|By CMS News Desk||
|February 25, 2010 06:00 AM EST||
IBM on Thursday announced it is working with the British Library on a project that will preserve and analyse terabytes of information on the Web before it is lost forever.
The new analytics software project, called IBM BigSheets, helps extract, annotate and visually analyse vast amounts of Web information using a Web browser. IBM's new technology prototype is helping the British Library archive and preserve massive amounts of Web pages, and then unlock the virtual door to its archives for generations to come.
IBM's new analytics technology is helping the British Library speed up the archival process before Web data is lost forever. The Web is rapidly changing with new pages created every day causing an explosion of data that is disappearing almost as quickly as it is published. Recent research estimates the average life expectancy of a Web site is just 44 - 75 days. In turn, every six months, 10 percent of Web pages on the UK domain are lost.
"IBM BigSheets does for big data what spreadsheets did for personal computing," said Rod Smith, vice president, Emerging Internet Technologies, IBM. "Within a matter of minutes, researchers, academics and students will be able to search many terabytes archived Web pages from the UK domain, analyse the results and effortlessly visualise the results of the search."
Preserving Data for Generations to Come
Each year more than six million searches are generated by the British Library online catalogue, and nearly 400,000 people visit the British Library reading rooms, looking for information. The British Library receives a copy of every physical publication produced in the UK and Ireland, amounting to more than 150 million maps, manuscripts, musical scores, newspapers and magazines that it must archive. Beyond just the physical assets, the British Library has been archiving selected Web pages from the UK domain since 2004. With BigSheets, users of the Library will be able to access vast archives of historic Web sites, and easily research and analyse their queries and visualise the results of the search.
"We estimate the UK Web space will contain over 11 million Web sites by 2011. To take on the enormous challenge of capturing this content, we need a system capable of taking the UK Web Archive to Web-scale," said Helen Hockx-Yu, Web Archiving Programme Manager, The British Library. "IBM can help us analyse the web archive containing millions of pages and unlock embedded knowledge which otherwise is difficult to discover using traditional search methods."
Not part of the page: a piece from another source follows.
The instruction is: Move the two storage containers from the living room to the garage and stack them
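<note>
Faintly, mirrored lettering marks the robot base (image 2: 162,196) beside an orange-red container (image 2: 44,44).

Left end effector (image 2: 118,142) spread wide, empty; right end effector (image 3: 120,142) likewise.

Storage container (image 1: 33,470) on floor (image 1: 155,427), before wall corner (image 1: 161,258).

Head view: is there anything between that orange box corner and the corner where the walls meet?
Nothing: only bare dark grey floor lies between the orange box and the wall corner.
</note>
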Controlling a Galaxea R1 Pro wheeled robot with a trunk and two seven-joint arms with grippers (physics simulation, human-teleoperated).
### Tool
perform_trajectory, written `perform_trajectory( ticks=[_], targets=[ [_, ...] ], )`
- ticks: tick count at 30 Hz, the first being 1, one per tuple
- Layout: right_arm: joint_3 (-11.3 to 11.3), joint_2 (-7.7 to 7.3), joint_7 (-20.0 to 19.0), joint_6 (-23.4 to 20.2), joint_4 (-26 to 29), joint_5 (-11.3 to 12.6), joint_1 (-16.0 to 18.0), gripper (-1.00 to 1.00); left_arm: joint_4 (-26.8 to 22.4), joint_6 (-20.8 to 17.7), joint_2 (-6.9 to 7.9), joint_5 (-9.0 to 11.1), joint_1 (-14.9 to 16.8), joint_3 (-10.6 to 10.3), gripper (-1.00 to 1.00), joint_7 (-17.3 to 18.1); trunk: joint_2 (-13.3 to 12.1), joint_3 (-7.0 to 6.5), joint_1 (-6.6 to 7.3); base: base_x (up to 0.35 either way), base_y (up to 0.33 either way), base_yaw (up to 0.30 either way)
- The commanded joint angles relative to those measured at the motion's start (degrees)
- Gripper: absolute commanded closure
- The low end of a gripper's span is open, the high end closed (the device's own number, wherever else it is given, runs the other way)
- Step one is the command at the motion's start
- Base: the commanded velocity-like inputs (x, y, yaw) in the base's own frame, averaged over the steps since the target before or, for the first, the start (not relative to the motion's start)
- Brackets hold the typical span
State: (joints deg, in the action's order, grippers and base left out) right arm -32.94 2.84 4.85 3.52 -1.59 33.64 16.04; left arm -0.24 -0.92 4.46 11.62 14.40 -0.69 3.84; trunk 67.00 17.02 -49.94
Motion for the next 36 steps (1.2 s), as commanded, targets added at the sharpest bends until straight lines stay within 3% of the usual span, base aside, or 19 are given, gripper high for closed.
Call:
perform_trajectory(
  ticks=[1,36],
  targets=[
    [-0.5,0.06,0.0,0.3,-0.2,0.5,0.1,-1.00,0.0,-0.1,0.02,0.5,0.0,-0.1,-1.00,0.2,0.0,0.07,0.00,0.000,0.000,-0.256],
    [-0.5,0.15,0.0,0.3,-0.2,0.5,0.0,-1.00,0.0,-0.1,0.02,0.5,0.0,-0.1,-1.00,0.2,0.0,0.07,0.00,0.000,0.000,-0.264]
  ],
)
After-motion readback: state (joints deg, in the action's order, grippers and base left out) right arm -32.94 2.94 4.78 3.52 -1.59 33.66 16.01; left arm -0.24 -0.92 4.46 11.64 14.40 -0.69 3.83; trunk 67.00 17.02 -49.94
Whether it's someone interested in their own genealogy or a student working on a project for school, people need help making sense of this growing sea of information on the Web. For example, the 2005 election marked the first attempts by UK politicians to use the Web as a campaigning tool. With the use of Web campaigns expected to explode during the 2010 election, the 2005 collection will enable researchers studying the evolution of politics and the Web to access hugely valuable primary source material.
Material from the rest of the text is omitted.